Pour s’y rendre, on traverse l’ancienne Uthina, — l’Oudna d’aujourd’hui, — dont les vestiges romains, très nombreux et très facilement reconnaissables, sont laissés à l’abandon, et dont toutes les mosaïques ont été déménagées et transportées au musée du Bardo, — des mosaïques à sujets réalistes ou mythologiques : scènes de pêche, Orphée charmant les bêtes sauvages, Hercule couronné par la Victoire, et bien d’autres morceaux fameux. En dépit de toutes les dévastations, Oudna garde, à l’horizon de sa vallée, une ruine antique incomparable, — les débris du grand aqueduc, qui amenait à Carthage l’eau du Zaghouan.

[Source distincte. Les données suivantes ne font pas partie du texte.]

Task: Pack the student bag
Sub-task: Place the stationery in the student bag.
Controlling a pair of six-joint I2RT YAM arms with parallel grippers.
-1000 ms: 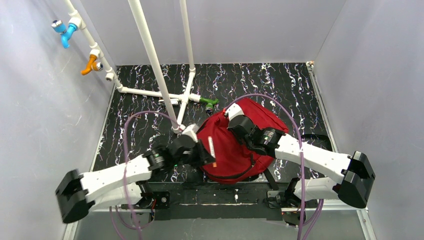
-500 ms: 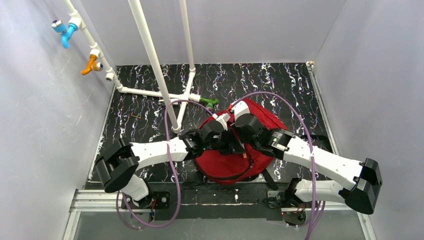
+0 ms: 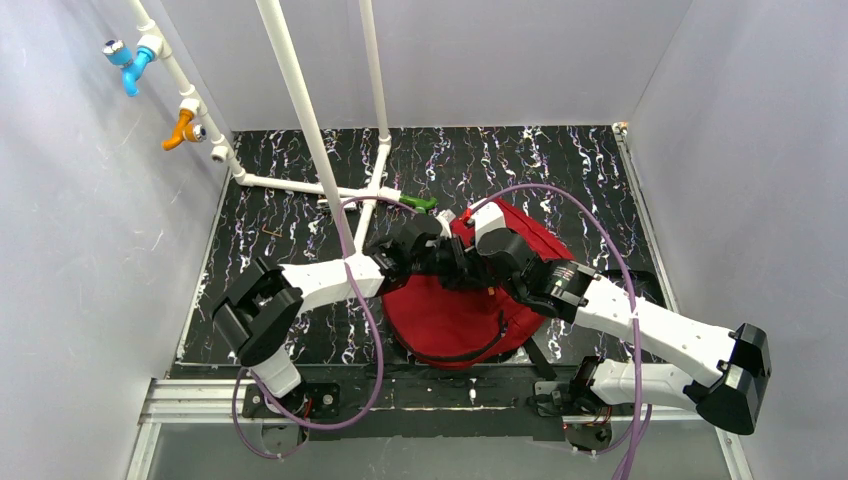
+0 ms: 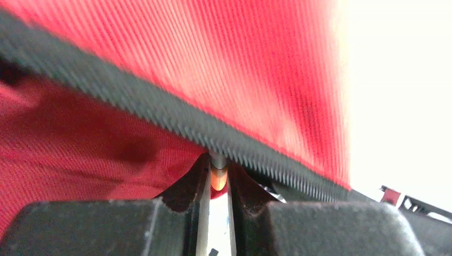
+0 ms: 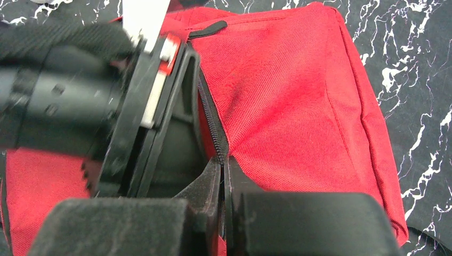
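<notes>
The student bag [image 3: 450, 315] lies dark red on the black marbled table, near the front middle. Both grippers meet over its upper opening. My left gripper [image 3: 447, 252] is shut on a thin white pen with an orange tip [image 4: 218, 178], and that tip pokes at the black zipper edge [image 4: 160, 114] of the bag [image 4: 160, 58]. My right gripper [image 5: 224, 170] is shut on the bag's zipper edge [image 5: 212, 128], pinching it where the red fabric [image 5: 298, 106] starts. The left gripper's black body [image 5: 69, 101] fills the left of the right wrist view. The bag's inside is hidden.
A white pipe frame [image 3: 300, 185] stands at the back left with a green fitting [image 3: 420, 203], an orange valve [image 3: 180, 128] and a blue one [image 3: 128, 62]. A small thin stick [image 3: 272, 232] lies left of it. A black strap [image 3: 640, 275] trails right of the bag.
My left arm has swung right and away from me, carrying the white pen from the bag's left side to its upper opening. The right arm shifted slightly, still gripping the bag.
</notes>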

Il faut le voir, un matin de printemps, sous un ciel léger, lorsque la lumière est encore douce aux regards et qu’un reste de fraîcheur, venu de l’Oued Miliane, rend l’air plus suave. Le tapis vernal ondule à l’infini, d’un bout à l’autre de la vallée, vers les montagnes lointaines. La diaprure en est prodigieuse sous l’ardent soleil africain : c’est une diversité’ extraordinaire de couleurs et de nuances, — bleu pâle, jaune, vert, blanc, pourpre vive, vermillon. Çà et là, le long de la voie, étalés en grandes taches lilas et mauves, les liserons des ; sables luisent comme de petits coquillages délicatement colorés. Et toute cette broderie florale s’étend, en une chatoyante mosaïque, jusqu’aux arches rompues de l’Aqueduc, qui, suivant les accidents du terrain, ou la succession plus ou moins rapprochée de ses brèches, prend les aspects les plus variés et les plus inattendus : un temple ou un arc de triomphe à demi enterré dans le sol, — le péristyle d’une cella capitoline découronnée de son fronton et de son architrave, — là-bas, une colonnade en hémicycle, un portique aux méandres sans fin qui se déploie mollement à travers la vallée et qui s’efface progressivement et qui disparaît derrière la ligne bleue des montagnes.